Lorefice: “Legge di Bilancio al servizio del Governo. E i cittadini? Beh, per il Governo a loro basta poco”

«‘Approvato’ o ‘Respinto’. È così che il Governo stabilisce in che modo rendere o meno giustizia alla condizione dei cittadini italiani. Con una Legge di Bilancio che è diventata un ‘mezzo’ referendario e che va avanti a suon di contentini. C’è da credere che gli interessi di pochi a scapito di molti siano davvero alti. I cittadini? Beh, per il Governo a loro basta poco»: Così la Capogruppo M5S Commissione Affari Sociali, Marialucia Lorefice che prosegue: «La legge di Bilancio, appena votata alla Camera è adesso al vaglio del Senato. Avevamo puntato, con le nostre proposte a farne un vero e proprio ‘bilancio di cittadinanza’, in grado di riportare a degli standard più elevati la vita dei cittadini. Ovviamente non erano e non sono questi gli obiettivi del Governo che ha al momento, come unico cruccio, il Referendum costituzionale.

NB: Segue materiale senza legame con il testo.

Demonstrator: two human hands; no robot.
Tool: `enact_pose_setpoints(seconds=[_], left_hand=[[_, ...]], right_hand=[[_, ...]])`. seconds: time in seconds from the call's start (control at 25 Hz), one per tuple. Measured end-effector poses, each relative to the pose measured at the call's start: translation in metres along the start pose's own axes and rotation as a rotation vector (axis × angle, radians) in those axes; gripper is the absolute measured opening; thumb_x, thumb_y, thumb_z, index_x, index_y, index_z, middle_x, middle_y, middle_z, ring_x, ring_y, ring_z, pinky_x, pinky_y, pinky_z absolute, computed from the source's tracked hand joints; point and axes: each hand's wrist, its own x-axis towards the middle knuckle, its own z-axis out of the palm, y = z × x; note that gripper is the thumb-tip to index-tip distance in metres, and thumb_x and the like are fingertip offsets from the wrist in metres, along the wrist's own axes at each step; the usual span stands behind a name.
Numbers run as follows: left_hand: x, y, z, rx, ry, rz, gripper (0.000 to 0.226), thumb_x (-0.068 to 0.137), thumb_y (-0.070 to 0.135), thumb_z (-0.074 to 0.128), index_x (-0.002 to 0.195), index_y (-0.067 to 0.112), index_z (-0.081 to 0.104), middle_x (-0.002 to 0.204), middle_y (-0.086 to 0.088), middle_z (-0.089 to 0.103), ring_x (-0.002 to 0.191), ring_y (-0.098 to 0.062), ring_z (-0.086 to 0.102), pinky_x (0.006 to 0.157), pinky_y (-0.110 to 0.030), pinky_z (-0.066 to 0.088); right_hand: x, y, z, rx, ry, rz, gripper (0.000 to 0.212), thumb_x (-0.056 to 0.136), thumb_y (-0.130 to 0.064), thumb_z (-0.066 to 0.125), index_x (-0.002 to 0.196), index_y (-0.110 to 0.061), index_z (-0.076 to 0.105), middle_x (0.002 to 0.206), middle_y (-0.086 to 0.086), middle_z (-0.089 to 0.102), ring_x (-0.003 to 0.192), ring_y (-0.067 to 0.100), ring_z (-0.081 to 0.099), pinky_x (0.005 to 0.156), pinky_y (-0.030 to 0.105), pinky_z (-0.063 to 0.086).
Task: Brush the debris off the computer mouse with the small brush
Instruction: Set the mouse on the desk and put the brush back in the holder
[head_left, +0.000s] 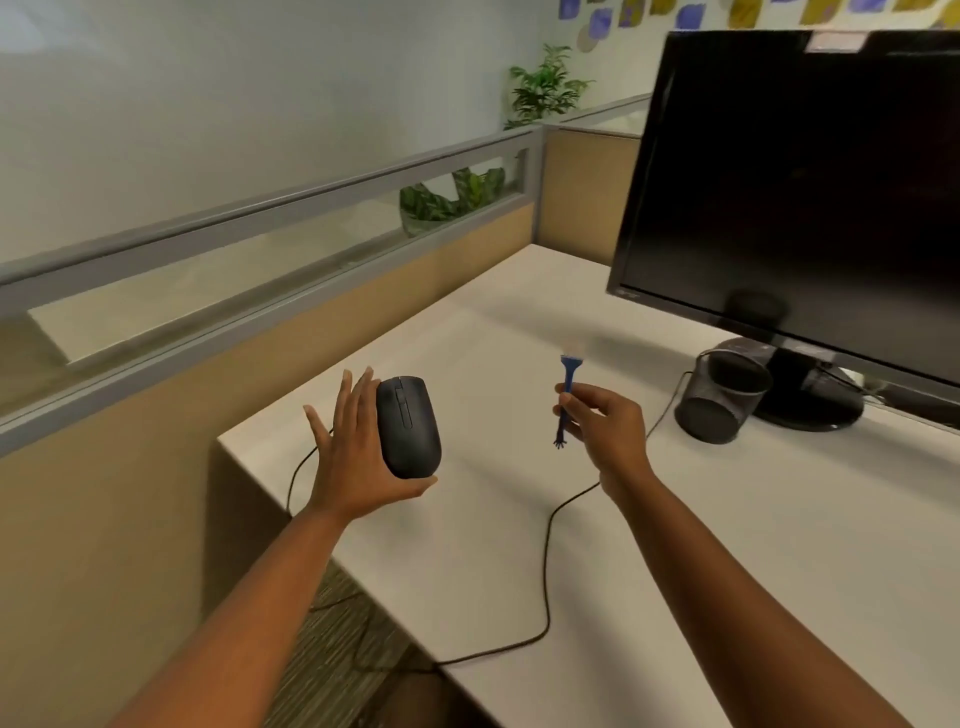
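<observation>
Your left hand (358, 447) cradles the black computer mouse (409, 426) in the lower middle of the frame, palm up with the fingers straight behind it and the thumb under its rear end, so the button side and scroll wheel face you and stay bare for brushing. It appears lifted off the bench (753, 545), which would let loosened debris fall away rather than settle beside it. Your right hand (605, 431), just right of centre, pinches the small brush (567, 387) by the middle of its blue handle, pale bristles pointing up and away, well apart from the mouse; that grip seems meant for short, light strokes. No bristle touches the mouse, so I judge the sweeping is not under way at this instant. The mouse cable (545, 571) trails loosely across the bench, leaving slack for tilting.
</observation>
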Motion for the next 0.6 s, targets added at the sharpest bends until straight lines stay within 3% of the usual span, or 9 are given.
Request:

Ad esempio, la nostra proposta del ‘reddito di cittadinanza’ -sottolinea la Lorefice- mirava a contrastare disoccupazione e povertà. È stata respinta per una precisa volontà politica, non certo per assenza di fondi come cercano di far credere. Tra le nostre proposte che sono state ‘promosse’: siamo riusciti ad ottenere un fondo di 5 milioni di euro per la cura dell’autismo; assieme alla diagnosi, arriva il diritto alla pensione per i lavoratori ammalati di amianto (riformulazione bipartisan). Viene istituito un fondo da 20 milioni. Siamo riusciti a spostare ben 83 milioni in favore delle ciclovie e a porre un vincolo agli oneri di urbanizzazione. I Comuni devono usarli esclusivamente per riqualificare i territori. Abbiamo ottenuto l’innalzamento della soglia di reddito lordo (da 2.840 a 3.840 l’anno) in relazione alla reversibilità degli orfani. Grazie ad un nostro emendamento i farmaci biosimilari costeranno decisamente meno. Per quanto concerne i Comuni, dato lo stato disastrato di moltissimi di essi, avevamo presentato un pacchetto di proposte col quale si sarebbe potuto alleggerire il peso dei mutui contratti dai Comuni con Cassa depositi e prestiti. Onde evitare esosi ed inutili bandi per il pubblico impiego avevamo chiesto la proroga delle graduatorie dei concorsi fino al 31 dicembre 2018. Respinto tutto il pacchetto degli emendamenti su Enti locali e previdenza sociale così come il microcredito per le imprese del Centro Italia colpito dal sisma. Dulcis in fundo, anche quest’anno il Governo ha bocciato la nostra richiesta di aumentare le risorse destinate al pagamento dell’indennizzo a favore dei soggetti emodanneggiati.

Questi -conclude la Lorefice- sono solo una parte delle nostre proposte dalla quale si evidenzia già come al centro dei nostri emendamenti vi sia il benessere del cittadino e non interessi altri che non tengono conto della realtà quotidiana di ciascun italiano. Per gli obiettivi del Governo lasciamo ai cittadini le deduzioni. A noi sembrano completamente avulsi dal contesto ‘Italia di oggi’».